NEW YORK — The "cottage economy" — a movement of individual entrepreneurs creating products and technologies — is a very real and growing phenomenon, Inman News owner and publisher Brad Inman said during an opening address at the Real Estate Connect conference today.

After playing a famous clip from the 1976 film "Network," in which a news anchor shouts, "I’m as mad as hell, and I’m not going to take it anymore," Inman noted the public’s present-day disgust over the state of economic and political affairs, manifested in the tea party and Occupy Wall Street movements, as examples.

He said people are mad at overpaid executives, mad at Congress, and "mad at big institutions, generally."

People are "sick of national brands that dupe us; sick of commoditization; sick of mass production," he said, which has led to the growth of entrepreneurialism — something that harkens back to the roots of the nation.

"Small is beautiful again, which is exciting," he said. Some have referred to this trend as "indie economics," or the "single-batch economic recovery," among other names, he noted.

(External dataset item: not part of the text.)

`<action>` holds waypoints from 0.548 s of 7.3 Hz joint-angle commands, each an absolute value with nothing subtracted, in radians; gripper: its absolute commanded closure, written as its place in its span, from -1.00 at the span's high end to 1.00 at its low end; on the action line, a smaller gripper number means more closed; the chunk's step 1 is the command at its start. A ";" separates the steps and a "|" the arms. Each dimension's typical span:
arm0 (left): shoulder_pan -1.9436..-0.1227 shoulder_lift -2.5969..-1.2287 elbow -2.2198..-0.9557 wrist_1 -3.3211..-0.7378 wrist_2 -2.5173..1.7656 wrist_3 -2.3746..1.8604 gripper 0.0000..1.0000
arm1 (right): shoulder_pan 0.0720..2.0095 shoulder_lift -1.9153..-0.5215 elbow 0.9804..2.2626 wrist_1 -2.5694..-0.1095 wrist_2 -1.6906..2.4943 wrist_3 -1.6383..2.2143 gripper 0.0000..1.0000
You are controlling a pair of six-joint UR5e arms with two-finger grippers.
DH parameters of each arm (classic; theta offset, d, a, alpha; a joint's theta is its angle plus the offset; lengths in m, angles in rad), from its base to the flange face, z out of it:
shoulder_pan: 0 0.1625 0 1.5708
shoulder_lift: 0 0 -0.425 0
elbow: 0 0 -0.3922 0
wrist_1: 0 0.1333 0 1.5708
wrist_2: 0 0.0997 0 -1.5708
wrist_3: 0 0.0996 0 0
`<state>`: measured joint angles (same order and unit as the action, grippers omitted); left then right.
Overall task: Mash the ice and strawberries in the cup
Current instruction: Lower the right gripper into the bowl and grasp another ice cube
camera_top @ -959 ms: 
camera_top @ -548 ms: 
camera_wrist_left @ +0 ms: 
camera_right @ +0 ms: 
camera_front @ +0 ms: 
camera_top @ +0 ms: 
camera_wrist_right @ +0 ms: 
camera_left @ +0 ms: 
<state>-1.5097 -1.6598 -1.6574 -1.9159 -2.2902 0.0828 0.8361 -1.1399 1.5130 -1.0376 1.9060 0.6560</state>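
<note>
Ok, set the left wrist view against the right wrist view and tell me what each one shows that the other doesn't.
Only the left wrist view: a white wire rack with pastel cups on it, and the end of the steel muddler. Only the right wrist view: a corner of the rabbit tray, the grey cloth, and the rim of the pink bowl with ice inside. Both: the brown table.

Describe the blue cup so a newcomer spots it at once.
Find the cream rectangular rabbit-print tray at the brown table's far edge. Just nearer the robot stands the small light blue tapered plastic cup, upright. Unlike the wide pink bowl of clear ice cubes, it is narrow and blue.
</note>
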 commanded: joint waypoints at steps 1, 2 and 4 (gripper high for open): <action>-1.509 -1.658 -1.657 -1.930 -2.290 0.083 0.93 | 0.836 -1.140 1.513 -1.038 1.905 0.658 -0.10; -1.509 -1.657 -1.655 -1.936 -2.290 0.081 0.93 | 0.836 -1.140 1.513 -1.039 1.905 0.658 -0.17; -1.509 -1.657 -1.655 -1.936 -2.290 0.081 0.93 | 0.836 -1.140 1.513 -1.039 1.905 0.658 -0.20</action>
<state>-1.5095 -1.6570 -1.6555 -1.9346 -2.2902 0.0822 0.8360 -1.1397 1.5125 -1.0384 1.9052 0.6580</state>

He cited the example of online marketplace Etsy, which offers handmade items, among other wares, and that trend is being played out in many industries, from authors to musicians.

Brad Inman

Small, compact, specialized businesses are taking hold, he said, and people can go directly to the Internet to get their customers these days.

"We can be agile, we don’t need office space, we don’t need overhead, we don’t need all of those bureaucrats in the middle," he said. "It’s about craftsmanship and it’s about technology."

Real estate professionals are well positioned to tap this trend, and to provide quality service. "It is atomized, it is bottoms-up, focused on individual service," he said, adding that brokers and franchisors are challenged in this new environment.

"I think brokers and franchises need to radically change their business model. They need to help agents build their brand. They need to pick a strategy around services they provide to these agents," Inman said.

He also said he believes the economics are no longer there to support the overhead of massive brokerage offices. "The cost of that overhead cannot be capitalized anymore. You have to think local, you have to think quality, you have to be efficient."

Becoming paperless should be a no-brainer for real estate professionals and companies, he said, and "opening up social channels for feedback is absolutely critical to making good decisions for your customer. Your strategy is your service. High-quality local service done right is better than sloppy service."